Fugu est le nom d’un poisson rare donnant la mort à ceux qui en mangeraient après l’avoir mal préparé. Dans le cas contraire, il est un mets des plus fins. Dans le cas de Mehdi Zannad, qui se cache timidement derrière ce pseudonyme, on ne gardera que la seconde partie de la métaphore. La musique élaborée par ce jeune Nancéen de 30 ans n’a rien d’empoisonné, et se révèle subtile et parfumée, plus vivifiante que dangereuse. On sort exalté, gonflé à bloc, d’une écoute de Fugu1, et on en redemande.

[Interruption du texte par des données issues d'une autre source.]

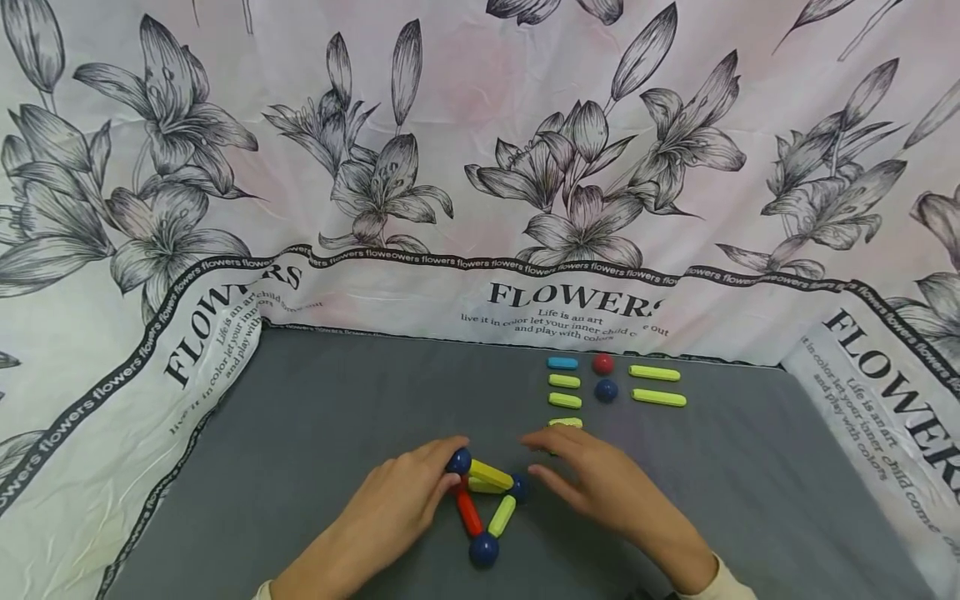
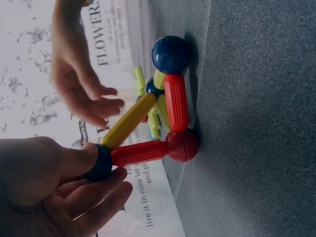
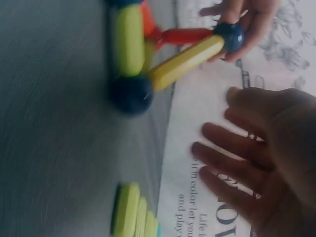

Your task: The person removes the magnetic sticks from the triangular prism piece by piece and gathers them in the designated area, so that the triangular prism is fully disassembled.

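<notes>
My left hand (image 1: 401, 496) pinches a dark blue ball (image 2: 101, 164) between thumb and fingers, at the top of a small ball-and-rod frame. From that ball a red rod (image 2: 140, 153) drops to a red ball (image 2: 182, 145) on the table, while a yellow rod (image 1: 491, 475) slopes to another blue ball (image 3: 131, 95). Low down, a second red rod (image 1: 469, 511) and a light green rod (image 1: 502, 516) meet at a front blue ball (image 1: 483, 550). Just right of the frame, my right hand (image 1: 596, 479) has its fingers spread and holds nothing.
Beyond my right hand lie loose pieces: a blue rod (image 1: 562, 363), several short green rods (image 1: 565, 401), a red ball (image 1: 603, 363), a blue ball (image 1: 606, 390) and two longer green rods (image 1: 658, 397). A flower-printed cloth (image 1: 420, 292) borders the grey table (image 1: 337, 400).
</notes>
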`<state>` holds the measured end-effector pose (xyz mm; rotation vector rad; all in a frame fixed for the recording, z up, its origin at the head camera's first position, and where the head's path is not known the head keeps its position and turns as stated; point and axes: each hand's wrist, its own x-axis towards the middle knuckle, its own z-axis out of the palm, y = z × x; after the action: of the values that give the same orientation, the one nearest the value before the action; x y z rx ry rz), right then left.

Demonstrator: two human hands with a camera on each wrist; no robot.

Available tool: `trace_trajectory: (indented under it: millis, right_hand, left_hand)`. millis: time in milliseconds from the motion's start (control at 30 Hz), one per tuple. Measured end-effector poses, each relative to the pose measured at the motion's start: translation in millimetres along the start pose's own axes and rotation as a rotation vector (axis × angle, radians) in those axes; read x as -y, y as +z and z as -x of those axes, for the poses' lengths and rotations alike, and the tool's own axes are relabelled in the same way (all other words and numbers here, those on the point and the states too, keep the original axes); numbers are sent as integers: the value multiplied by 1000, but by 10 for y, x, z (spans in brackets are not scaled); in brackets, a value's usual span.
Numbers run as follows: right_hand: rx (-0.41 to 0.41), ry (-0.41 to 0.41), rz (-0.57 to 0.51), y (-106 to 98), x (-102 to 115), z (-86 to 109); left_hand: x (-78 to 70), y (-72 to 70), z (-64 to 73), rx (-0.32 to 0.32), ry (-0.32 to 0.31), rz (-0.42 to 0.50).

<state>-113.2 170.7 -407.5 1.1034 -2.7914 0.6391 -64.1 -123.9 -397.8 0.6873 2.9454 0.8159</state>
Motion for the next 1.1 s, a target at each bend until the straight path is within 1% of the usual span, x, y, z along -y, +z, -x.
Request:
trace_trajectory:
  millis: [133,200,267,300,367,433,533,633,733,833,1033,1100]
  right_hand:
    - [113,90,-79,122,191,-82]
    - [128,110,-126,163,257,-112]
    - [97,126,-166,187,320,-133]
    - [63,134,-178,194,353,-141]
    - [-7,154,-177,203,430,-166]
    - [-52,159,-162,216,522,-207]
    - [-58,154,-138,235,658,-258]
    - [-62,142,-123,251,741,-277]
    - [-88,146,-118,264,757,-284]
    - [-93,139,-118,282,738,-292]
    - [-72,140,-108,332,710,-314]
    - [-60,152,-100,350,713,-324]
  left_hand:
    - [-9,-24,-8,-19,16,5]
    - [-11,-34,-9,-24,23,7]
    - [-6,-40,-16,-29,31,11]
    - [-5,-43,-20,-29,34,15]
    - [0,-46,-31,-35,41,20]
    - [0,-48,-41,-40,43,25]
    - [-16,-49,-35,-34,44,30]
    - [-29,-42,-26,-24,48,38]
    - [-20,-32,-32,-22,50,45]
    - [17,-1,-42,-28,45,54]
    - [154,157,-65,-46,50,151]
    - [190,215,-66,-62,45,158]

Mehdi Zannad, après plusieurs années de conservatoire, est tombé très jeune dans le chaudron de la pop 60’s anglaise (Beatles, Kinks, Zombies et autres Left Banke), et n’est jamais revenu de ce traumatisme émerveillé. Après quelques singles en guise de mises en bouche sucrées (sur Elefant ou Groovy Moogy Recordings notamment), ce premier album de Fugu décline ambitieusement ses mélodieuses références, comme un album de fan, fidèle à la lettre et à l’esprit : ligne claire de guitares, basses rondes, chœurs Beach Boys, mille-feuilles de violons… Cependant, Fugu 1 est plus qu’un album sur l’air de « je connais déjà » sans originalité, car il y ajoute la modernité et les influences d’une pop contemporaine de qualité, par de fructueuses collaborations (Sean O’Hagan des High Llamas, Laetitia Sadier de Stereolab, John Cunningham au mixage). Ainsi, aux superpositions d’harmonies et d’instruments pop et désuets (clavecin, Wurlitzer, mellotron, Clavinet, Rickenbaker), Fugu ajoute une énergie et des structures toutes modernes. La forme (un parti pris de production à l’ancienne) et le fond (des chansons à la mode d’aujourd’hui) en font un tout cohérent et intensément agréable.

Digressant avec enthousiasme sur cette merveilleuse éducation anglaise (comme le suggère le morceau n° 13, sans titre, où des pleurs d’enfants répondent à des couches de cuivres bondissants -hommage inconscient au meilleur album de Katerine ?), des Variations Fitzwilliam qui sonnent plus comme des variations autour de Left Banke ou de leurs successeurs Montage, à d’intenses réminiscences de Sergeant Pepper (Tsimbalon, magnifique visite guidée des arcanes de She’s leaving home) ou du Village green preservation society des Kinks (Baragan), en passant par de petits intermèdes musicaux évoquant le meilleur de Smile ou de Pet sounds (ce son de basse si particulier, ces petits grincements concrets et percussifs, ces chœurs en cascades), Mehdi Zannad s’éprend d’harmonies, vocales ou instrumentales, se superposant mélodieusement en une architecture baroque et foisonnante, au sommet de laquelle sa voix d’ange (parfois un peu trop) haut perchée pose comme un génie d’une bastide imprenable.

Sur un nuage, ce premier album est déjà accueilli chaleureusement à l’international, mais peu défendu dans l’Hexagone, toujours réticent (on ne saura jamais trop pourquoi) à saluer les musiciens français chantant en anglais. Dommage, car Fugu pourrait être une des pierres angulaires d’une pop française à succès, également ouverte à son multiculturalisme, avec Tahiti 80, Phoenix, ou Air et Daft Punk. On voudrait ici que pour une fois, notre parole porte, et que les gens aillent acheter cet indispensable compagnon estival. Mehdi Zannad, mariant son éducation classique à son amour d’une pop lumineuse, d’hier et d’aujourd’hui, évite le piège du revivalisme nécrophile, en produisant une musique dynamique et jouissive, singulière et finalement futuriste. N’en déplaise aux prescripteurs de tendances, l’avenir de la pop, c’est encore la pop.